• **Your goal**: Please repeat only the stretch of records running from the first line through the line that contains "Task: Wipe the".

• **Record set**:

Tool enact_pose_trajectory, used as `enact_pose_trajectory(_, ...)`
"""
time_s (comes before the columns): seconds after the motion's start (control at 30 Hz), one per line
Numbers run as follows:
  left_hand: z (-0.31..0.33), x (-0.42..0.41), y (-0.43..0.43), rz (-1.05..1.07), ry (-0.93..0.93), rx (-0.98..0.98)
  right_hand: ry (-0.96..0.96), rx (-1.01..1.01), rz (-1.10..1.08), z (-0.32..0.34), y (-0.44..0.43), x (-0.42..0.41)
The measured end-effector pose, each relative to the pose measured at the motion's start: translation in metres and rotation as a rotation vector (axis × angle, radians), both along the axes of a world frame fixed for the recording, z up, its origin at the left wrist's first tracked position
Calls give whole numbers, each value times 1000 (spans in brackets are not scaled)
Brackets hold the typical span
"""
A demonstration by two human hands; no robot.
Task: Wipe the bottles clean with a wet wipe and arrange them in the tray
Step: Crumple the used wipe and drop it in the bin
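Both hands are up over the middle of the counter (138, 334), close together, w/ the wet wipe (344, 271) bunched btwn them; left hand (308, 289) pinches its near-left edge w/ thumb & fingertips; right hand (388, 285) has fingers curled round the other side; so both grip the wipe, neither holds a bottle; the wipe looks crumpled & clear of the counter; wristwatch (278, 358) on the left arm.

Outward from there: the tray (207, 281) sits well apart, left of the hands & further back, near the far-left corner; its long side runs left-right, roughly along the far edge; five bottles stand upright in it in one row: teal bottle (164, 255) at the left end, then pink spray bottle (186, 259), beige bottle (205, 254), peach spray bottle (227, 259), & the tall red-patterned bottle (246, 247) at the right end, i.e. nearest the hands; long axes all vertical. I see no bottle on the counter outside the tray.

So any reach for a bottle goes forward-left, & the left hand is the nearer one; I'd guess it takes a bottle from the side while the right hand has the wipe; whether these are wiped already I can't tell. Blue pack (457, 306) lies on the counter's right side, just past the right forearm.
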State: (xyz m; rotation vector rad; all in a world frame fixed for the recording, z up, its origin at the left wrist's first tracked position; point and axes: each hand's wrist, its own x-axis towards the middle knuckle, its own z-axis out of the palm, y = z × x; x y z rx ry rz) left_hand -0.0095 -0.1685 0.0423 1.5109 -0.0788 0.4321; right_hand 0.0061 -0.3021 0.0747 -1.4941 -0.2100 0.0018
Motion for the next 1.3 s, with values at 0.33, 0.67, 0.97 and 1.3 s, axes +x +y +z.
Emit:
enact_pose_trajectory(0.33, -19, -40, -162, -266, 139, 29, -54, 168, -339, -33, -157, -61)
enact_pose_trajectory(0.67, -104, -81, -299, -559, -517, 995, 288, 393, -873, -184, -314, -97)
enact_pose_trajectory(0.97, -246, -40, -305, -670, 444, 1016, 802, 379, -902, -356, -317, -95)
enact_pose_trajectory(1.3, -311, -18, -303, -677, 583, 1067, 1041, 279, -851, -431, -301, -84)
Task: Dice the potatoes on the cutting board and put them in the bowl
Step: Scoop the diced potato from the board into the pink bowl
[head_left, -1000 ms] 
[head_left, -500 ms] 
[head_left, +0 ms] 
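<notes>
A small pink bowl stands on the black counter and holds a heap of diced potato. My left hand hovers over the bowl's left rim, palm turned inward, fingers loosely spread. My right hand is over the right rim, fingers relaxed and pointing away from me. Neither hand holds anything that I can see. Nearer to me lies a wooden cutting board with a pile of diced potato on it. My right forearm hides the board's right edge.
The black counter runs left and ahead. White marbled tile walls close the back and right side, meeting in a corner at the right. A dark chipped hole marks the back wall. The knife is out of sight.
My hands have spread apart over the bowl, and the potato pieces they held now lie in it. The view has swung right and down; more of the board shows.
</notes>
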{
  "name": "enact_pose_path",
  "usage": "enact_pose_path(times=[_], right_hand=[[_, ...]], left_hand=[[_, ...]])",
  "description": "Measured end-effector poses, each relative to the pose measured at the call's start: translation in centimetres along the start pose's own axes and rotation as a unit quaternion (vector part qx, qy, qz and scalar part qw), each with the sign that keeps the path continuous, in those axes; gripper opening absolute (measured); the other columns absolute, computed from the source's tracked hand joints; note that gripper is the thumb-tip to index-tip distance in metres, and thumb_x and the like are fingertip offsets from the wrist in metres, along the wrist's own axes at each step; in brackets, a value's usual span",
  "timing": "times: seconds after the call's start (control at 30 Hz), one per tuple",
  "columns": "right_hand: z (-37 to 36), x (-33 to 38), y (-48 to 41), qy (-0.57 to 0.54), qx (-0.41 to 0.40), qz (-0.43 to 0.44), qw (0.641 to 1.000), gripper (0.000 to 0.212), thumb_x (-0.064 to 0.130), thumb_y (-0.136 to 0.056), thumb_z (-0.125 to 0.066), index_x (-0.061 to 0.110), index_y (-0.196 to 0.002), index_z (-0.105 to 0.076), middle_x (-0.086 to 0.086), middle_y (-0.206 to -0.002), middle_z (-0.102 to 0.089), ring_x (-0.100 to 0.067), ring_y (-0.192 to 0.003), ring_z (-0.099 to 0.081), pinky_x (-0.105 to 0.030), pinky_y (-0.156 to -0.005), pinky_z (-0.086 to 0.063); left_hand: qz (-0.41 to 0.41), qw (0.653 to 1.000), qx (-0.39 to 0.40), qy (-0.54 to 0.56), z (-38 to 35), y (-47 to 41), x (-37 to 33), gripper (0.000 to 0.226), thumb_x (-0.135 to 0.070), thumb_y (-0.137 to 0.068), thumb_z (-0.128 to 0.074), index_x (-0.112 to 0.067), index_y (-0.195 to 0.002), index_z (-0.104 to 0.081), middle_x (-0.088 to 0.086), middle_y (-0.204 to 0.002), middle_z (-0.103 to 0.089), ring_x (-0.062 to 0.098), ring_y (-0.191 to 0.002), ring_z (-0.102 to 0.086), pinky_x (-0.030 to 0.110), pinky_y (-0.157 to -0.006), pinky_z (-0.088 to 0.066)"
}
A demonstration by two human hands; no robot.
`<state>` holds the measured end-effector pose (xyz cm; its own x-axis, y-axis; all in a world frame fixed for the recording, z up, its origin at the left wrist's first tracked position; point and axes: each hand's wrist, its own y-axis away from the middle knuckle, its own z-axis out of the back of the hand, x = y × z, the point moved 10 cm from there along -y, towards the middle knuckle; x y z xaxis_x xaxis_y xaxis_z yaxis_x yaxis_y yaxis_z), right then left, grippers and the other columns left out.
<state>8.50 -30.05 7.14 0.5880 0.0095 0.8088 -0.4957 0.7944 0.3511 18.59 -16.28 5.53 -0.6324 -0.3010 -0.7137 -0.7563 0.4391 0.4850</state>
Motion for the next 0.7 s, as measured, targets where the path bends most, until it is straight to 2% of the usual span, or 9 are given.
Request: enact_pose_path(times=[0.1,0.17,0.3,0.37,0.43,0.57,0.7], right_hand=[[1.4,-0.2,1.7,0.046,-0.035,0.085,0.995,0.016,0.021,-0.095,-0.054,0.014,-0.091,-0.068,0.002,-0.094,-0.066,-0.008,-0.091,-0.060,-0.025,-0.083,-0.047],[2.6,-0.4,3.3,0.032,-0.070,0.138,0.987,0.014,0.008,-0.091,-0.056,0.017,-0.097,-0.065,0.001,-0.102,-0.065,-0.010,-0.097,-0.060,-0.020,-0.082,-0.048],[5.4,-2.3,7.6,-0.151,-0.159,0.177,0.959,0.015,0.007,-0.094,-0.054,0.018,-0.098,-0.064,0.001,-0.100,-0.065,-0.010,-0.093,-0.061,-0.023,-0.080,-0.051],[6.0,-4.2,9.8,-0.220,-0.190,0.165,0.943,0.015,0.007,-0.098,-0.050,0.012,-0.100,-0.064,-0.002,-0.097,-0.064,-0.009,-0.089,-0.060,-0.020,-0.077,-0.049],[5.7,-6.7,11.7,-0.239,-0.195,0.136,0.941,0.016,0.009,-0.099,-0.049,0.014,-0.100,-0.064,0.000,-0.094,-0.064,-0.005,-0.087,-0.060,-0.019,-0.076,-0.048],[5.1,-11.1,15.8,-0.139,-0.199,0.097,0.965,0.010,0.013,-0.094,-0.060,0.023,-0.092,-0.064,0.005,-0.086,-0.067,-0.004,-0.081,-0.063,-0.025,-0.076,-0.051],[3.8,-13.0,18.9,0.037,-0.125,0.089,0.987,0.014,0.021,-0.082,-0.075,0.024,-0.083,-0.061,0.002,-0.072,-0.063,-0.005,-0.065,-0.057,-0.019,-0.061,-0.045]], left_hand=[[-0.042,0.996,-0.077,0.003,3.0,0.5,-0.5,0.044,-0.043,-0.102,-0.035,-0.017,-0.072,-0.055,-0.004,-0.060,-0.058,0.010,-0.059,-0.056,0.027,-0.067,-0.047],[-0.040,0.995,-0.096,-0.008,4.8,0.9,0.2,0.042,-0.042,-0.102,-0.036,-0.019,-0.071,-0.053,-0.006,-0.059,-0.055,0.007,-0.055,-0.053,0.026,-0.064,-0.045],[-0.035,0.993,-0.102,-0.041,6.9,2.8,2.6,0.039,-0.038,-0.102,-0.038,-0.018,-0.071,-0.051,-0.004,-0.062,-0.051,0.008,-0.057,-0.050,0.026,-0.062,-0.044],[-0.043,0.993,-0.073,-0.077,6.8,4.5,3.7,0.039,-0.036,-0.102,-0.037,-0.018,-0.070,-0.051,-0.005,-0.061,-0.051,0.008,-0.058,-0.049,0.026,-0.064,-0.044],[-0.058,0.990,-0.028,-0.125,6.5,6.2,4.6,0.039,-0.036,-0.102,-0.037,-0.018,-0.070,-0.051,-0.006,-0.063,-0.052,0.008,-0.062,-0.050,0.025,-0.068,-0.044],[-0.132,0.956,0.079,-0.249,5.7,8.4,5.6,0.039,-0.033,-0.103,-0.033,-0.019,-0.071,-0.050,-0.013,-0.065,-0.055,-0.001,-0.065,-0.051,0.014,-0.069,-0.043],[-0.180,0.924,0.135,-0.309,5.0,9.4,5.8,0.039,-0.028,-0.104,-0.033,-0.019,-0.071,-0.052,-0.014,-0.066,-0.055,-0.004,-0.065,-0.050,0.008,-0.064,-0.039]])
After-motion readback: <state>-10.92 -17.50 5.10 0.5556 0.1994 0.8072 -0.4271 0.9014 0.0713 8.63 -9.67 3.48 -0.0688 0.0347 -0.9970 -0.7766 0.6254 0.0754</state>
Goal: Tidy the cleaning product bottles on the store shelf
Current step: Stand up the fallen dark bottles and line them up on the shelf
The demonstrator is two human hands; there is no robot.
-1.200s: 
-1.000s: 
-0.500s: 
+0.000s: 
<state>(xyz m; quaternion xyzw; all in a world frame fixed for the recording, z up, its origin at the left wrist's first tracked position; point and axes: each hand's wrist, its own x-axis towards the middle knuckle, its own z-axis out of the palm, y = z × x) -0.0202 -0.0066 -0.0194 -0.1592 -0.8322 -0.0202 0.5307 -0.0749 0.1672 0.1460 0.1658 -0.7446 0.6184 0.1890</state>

• **Answer**:
Tool enact_pose_trajectory, used as `enact_pose_trajectory(_, ...)`
"""
time_s (comes before the columns): seconds after the motion's start (control at 30 Hz), one per line
Numbers run as follows:
  left_hand: z (-0.31..0.33), x (-0.42..0.41), y (-0.43..0.43), rz (-1.05..1.07), ry (-0.93..0.93), rx (-0.98..0.98)
  right_hand: ry (-0.96..0.96), rx (-1.01..1.01), rz (-1.10..1.08), z (-0.32..0.34), y (-0.44..0.43), x (-0.42..0.41)
The measured end-effector pose, each relative to the pose measured at the motion's start: translation in metres and rotation as a rotation vector (axis × angle, radians), both along the axes of a world frame fixed for the recording, z up, its origin at the left wrist's first tracked position
Calls give whole numbers, each value times 1000 (spans in brackets are not scaled)
Brackets hold the typical span
"""
A demonstration by two human hands; no robot.
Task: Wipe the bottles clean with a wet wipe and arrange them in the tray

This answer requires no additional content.